Many of the tests we do for liver disease are “non-invasive” this includes blood tests and Fibroscans. These tests often give your doctor enough information to make a diagnosis of the cause and extent of your liver disease, however, in some cases further information is needed through biopsy samples.
A liver biopsy is a procedure where a small needle is passed into the liver to take a sample of liver tissue. This liver tissue is then sent to the pathology lab and examined by a specialist.
There are several reasons to perform a liver biopsy and your doctor will inform you of the reasons they feel a liver biopsy is required in your case. Some of the common reasons are to confirm the underlying cause for your liver disease, for example you may have several possible contributors to your liver disease and it is necessary to find out the main cause to decide on your further management. We may wish to confirm the stage of your liver disease and whether there is cirrhosis, especially if tests such as Fibroscan have not been possible. We may wish to assess your progress to treatment or take a sample from a specific area of abnormality in the liver.
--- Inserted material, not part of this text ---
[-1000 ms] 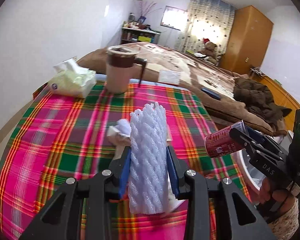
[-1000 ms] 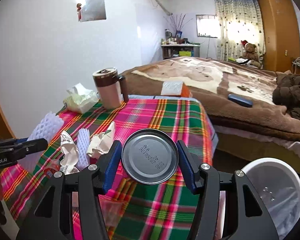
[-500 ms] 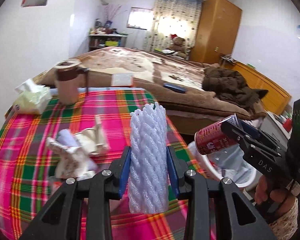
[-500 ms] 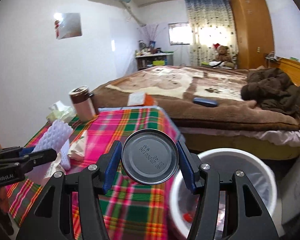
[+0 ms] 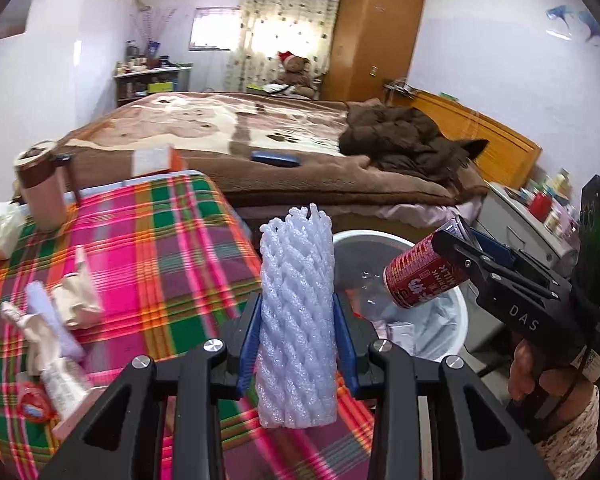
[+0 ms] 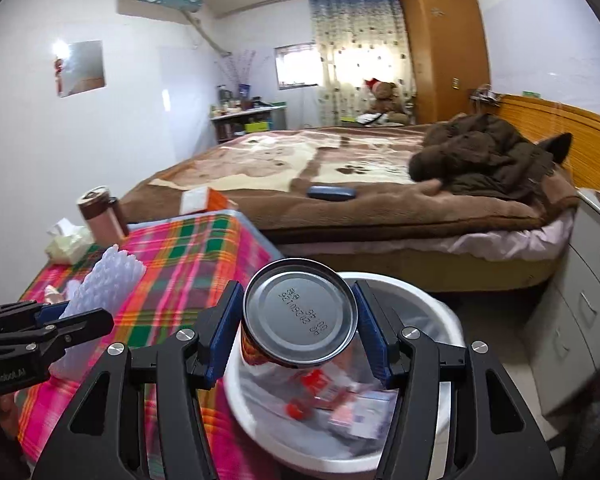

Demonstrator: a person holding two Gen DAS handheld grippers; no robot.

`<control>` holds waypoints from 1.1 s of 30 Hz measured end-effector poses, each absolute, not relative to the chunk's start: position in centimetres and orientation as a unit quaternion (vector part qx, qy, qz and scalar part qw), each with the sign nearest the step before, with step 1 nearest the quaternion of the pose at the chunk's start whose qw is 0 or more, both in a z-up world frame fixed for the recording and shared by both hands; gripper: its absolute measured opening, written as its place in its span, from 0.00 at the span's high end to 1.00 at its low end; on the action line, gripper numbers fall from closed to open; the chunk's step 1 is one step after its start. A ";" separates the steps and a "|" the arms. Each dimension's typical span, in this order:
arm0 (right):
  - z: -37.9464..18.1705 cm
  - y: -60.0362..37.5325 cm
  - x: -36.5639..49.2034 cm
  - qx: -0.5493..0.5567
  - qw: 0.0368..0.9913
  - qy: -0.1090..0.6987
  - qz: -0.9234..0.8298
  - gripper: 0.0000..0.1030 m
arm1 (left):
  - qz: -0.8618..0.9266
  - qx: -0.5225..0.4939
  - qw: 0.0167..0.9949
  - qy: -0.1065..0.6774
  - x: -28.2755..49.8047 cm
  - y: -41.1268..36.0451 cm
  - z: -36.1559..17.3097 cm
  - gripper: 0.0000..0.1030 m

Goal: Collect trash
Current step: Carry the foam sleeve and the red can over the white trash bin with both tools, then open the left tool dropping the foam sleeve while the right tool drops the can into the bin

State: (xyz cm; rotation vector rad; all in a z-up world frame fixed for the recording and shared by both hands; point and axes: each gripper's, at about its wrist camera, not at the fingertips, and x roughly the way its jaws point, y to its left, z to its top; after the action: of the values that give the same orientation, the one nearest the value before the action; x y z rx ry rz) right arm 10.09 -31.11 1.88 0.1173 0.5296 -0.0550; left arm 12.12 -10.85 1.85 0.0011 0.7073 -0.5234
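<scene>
Both grippers had swung from the plaid table (image 5: 148,240) toward the white bin (image 6: 440,312). The right gripper (image 6: 300,320), clamped on the red can (image 6: 300,316), hung over it; the left gripper (image 5: 296,336) squeezed the foam net sleeve (image 5: 298,308) near the table's edge. Dropping looked imminent.

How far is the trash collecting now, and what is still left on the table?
Done: some wrappers already lie in the white bin. In hand: the right gripper holds a red can over the bin, and the left gripper holds a foam net by the table edge. Left: crumpled papers and a small red wrapper on the plaid cloth.
</scene>
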 end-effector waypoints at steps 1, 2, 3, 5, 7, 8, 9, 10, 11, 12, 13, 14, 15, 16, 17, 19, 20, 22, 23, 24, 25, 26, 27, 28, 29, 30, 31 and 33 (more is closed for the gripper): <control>1.8 -31.5 10.1 0.059 0.962 0.265 -0.033 0.45 | -0.260 0.002 0.902 0.345 12.2 -11.5 1.7 0.65; 1.6 -32.0 10.1 0.060 0.961 0.269 -0.041 0.45 | -0.270 0.003 0.897 0.349 12.3 -12.2 1.5 0.65; 1.5 -32.4 10.1 0.062 0.959 0.271 -0.048 0.45 | -0.278 0.004 0.894 0.353 12.3 -13.0 1.3 0.65; 1.1 -33.2 10.1 0.063 0.957 0.278 -0.059 0.45 | -0.286 0.009 0.888 0.359 12.3 -14.3 0.9 0.65; 0.8 -33.9 9.9 0.063 0.954 0.283 -0.072 0.45 | -0.295 0.013 0.883 0.365 12.4 -15.7 0.5 0.65; 0.7 -34.2 9.8 0.064 0.953 0.286 -0.074 0.45 | -0.301 0.015 0.879 0.368 12.4 -16.3 0.3 0.65; 0.5 -34.6 9.8 0.067 0.952 0.289 -0.077 0.45 | -0.305 0.018 0.878 0.370 12.4 -16.8 0.1 0.65; 0.3 -34.9 9.8 0.068 0.950 0.292 -0.081 0.45 | -0.306 0.020 0.876 0.373 12.5 -17.4 -0.1 0.65; 0.0 -35.2 10.0 0.068 0.948 0.298 -0.085 0.45 | -0.309 0.023 0.873 0.376 12.6 -18.0 -0.3 0.65; -0.1 -35.4 9.9 0.068 0.947 0.301 -0.087 0.45 | -0.312 0.026 0.870 0.380 12.8 -18.5 -0.6 0.65; -0.3 -35.7 10.1 0.069 0.946 0.305 -0.088 0.45 | -0.312 0.028 0.869 0.383 12.9 -18.9 -0.7 0.65; -0.5 -35.8 10.3 0.068 0.944 0.310 -0.088 0.45 | -0.315 0.032 0.866 0.387 13.0 -19.5 -1.0 0.65; -0.7 -35.9 10.3 0.066 0.943 0.316 -0.086 0.45 | -0.316 0.034 0.865 0.388 13.0 -19.8 -1.1 0.65; -0.9 -36.0 10.5 0.065 0.941 0.321 -0.084 0.45 | -0.314 0.037 0.865 0.390 13.0 -20.3 -1.3 0.65; -1.1 -36.1 10.6 0.062 0.940 0.326 -0.083 0.45 | -0.316 0.039 0.863 0.391 13.0 -20.7 -1.4 0.65; -1.4 -36.1 10.8 0.058 0.937 0.334 -0.083 0.45 | -0.318 0.043 0.861 0.395 13.1 -21.2 -1.6 0.65; -1.5 -36.2 10.8 0.056 0.936 0.338 -0.084 0.45 | -0.319 0.043 0.860 0.396 13.2 -21.3 -1.6 0.65; -1.7 -36.4 10.9 0.054 0.934 0.342 -0.087 0.45 | -0.315 0.040 0.860 0.399 13.3 -21.3 -1.6 0.64; -1.7 -36.4 10.9 0.053 0.934 0.343 -0.087 0.45 | -0.315 0.038 0.861 0.398 13.3 -21.2 -1.6 0.63; -1.7 -36.5 10.9 0.052 0.934 0.342 -0.088 0.45 | -0.315 0.036 0.861 0.397 13.4 -21.2 -1.6 0.58; -1.7 -36.5 10.9 0.048 0.935 0.339 -0.090 0.45 | -0.315 0.035 0.861 0.398 13.4 -21.2 -1.6 0.50; -1.5 -36.4 10.8 0.046 0.937 0.334 -0.093 0.44 | -0.314 0.035 0.862 0.397 13.4 -21.2 -1.6 0.45; -1.4 -36.4 10.7 0.047 0.938 0.331 -0.094 0.41 | -0.312 0.032 0.863 0.396 13.5 -20.9 -1.6 0.39; -1.2 -36.6 10.6 0.051 0.939 0.328 -0.090 0.39 | -0.311 0.027 0.864 0.395 13.6 -20.8 -1.4 0.39; -1.0 -36.6 10.5 0.053 0.939 0.327 -0.089 0.36 | -0.313 0.023 0.864 0.393 13.5 -20.6 -1.3 0.39; -1.0 -36.6 10.6 0.053 0.939 0.327 -0.090 0.36 | -0.314 0.022 0.865 0.391 13.5 -20.5 -1.2 0.36; -0.9 -36.5 10.5 0.054 0.939 0.327 -0.092 0.36 | -0.312 0.024 0.866 0.389 13.4 -20.4 -1.1 0.33; -0.8 -36.4 10.4 0.055 0.939 0.326 -0.093 0.36 | -0.309 0.025 0.868 0.388 13.4 -20.1 -1.0 0.31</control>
State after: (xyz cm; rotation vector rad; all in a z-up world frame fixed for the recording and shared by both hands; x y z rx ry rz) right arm 10.38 -36.43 -0.78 0.1128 0.6660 -0.1889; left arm 13.36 -20.09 -0.98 0.0531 0.8111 -0.6464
You will have blood tests taken before the procedure, if the bleeding risk is too high your procedure may be rescheduled, this will be discussed with you.
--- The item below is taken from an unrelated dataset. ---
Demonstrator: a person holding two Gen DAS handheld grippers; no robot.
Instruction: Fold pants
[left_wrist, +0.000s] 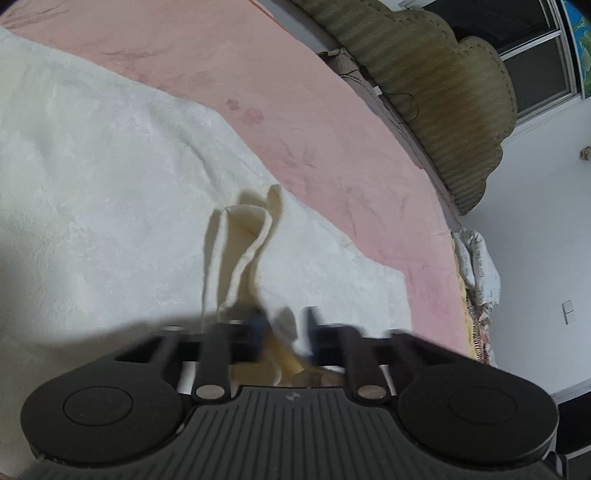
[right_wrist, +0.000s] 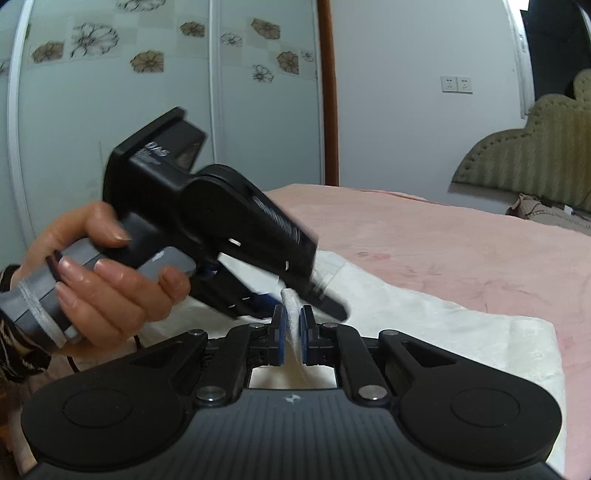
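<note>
Both grippers pinch the cream pants: right gripper level, left gripper tilted down toward four o'clock, held by a curled hand.

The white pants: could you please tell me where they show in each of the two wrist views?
Left wrist: the white pants fill the left and centre, one fold rising into the claw.
Right wrist: they lie across the lower centre and right, pinched in the claw.
Shared landmark: the padded headboard, upper right in both.
</note>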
If the procedure is felt to be safe to go ahead, you will be taken to the x-ray department and lie on your back. You will have a local anaesthetic injected into the skin on your right hand side. The Radiology (x-ray) doctor will then scan you with ultrasound or CT scan to identify the best area to biopsy. They will pass a needle into the area, using the ultrasound or CT scan to guide the needle to the best area. When the biopsy is being taken the needle will make a loud click. The doctor will often take more than one sample depending on what the biopsy is being performed for.
The biopsy procedure itself is very quick and painless due to the use of the local anaesthetic.
After the procedure you will need to lie on your right hand side for several hours and have your blood pressure and heart rate observed. This is to reduce the risk of bleeding after the procedure.
The liver has blood vessels and bile ducts running through it. Although your bloods are checked for bleeding risk before the procedure, and ultrasound or x-ray guidance is used throughout the procedure, we further reduce your risk by asking you to lie on your side after the procedure. Despite this there is still a risk that your blood vessels or bile ducts can be damaged. This can lead to bleeding or bile leak.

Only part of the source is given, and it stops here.